We carried out an extensive literature search to determine if KM or other aminoglycosides damaged ANF or SGN and found one report showing that local drug application to the adult guinea pig cochlea resulted in weak to moderate gentamicin immunolabeling in SGN and ANF from 6 h to 7 days post-treatment (Imamura and Adams 2003). However, our in vitro results with adult cochlear cultures revealed no damage to ANF or SGN. On the other hand, in vivo application of a high concentration of gentamicin into the perilymph of the guinea pig cochlea resulted in severe damage not only to hair cells but also to ANF, SGN, the organ of Corti, and lateral wall of the cochlea (Dodson and Mohuiddin 2000). In this case, the massive damage seen when gentamicin was applied to the cochlea may be the result of nonspecific damage caused by the high drug concentration.

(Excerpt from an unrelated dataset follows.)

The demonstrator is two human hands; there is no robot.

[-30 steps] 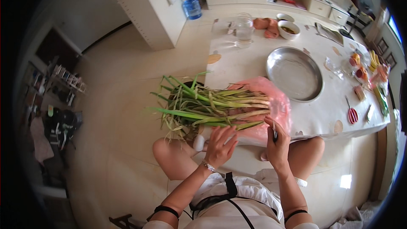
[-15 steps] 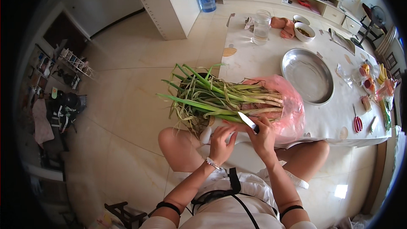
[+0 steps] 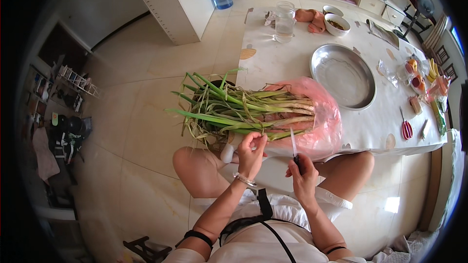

There is considerable evidence that aminoglycoside antibiotics rapidly enter hair cells through nonselective cation channels located in the stereocilia at the apical pole of the hair cell (Corey and Hudspeth 1979). However, uptake has also been observed in many other cell types including the dorsal root ganglion neurons, trigeminal ganglion neurons, tongue papillae, vibrissae, and proximal tubule kidney cells (Dai et al. 2006; Imamura and Adams 2005; Raisinghani and Premkumar 2005). In these cases, drug entry is believed to occur through TRP channels and P2X receptors (Bongartz et al. 2010; Corey et al. 2004; Garcia-Anoveros and Duggan 2007; Raisinghani and Premkumar 2005; Xu et al. 2011). TRPV1 channels are expressed in adult rat SGN (Zheng et al. 2003). TRPM4 immunolabeling was absent in murine embryonic SGN, but immunolabeling increased from P0 to 2 weeks old followed by decreased expression in adult SGN (Sakuraba et al. 2014). P2X2 receptor expression was observed in SGN and ANF from embryonic day 19 until early postnatal life followed by a decline in expression as the rat cochlea matured (Jarlebark et al. 2000). One interpretation of these results is that KM-induced damage to P3 SGN and ANF could be mediated through aminoglycoside uptake through TRP or P2X2 channels; however, this explanation fails to account for lack of neuronal damage caused by gentamicin which should permeate these channels. At this time, we are left with paradoxical and unexplained finding that KM is neurotoxic to postnatal SGN and ANF, whereas gentamicin is not. Some clues regarding its neurotoxic potential may be gleaned from a recent study showing that KM caused considerable mitochondrial swelling, vacuole formation, and endoplasmic reticulum dilation in adult dorsal cochlear nucleus neurons; however, these effects were largely reversible (Fan et al. 2013). Further work is needed to more fully elucidate the mechanism underlying KM neurotoxicity in P3 SGN and ANF. From a clinical perspective, our results suggest that KM could be especially toxic to human SGN which begin to develop and mature in utero around the first trimester (Bibas et al. 2006).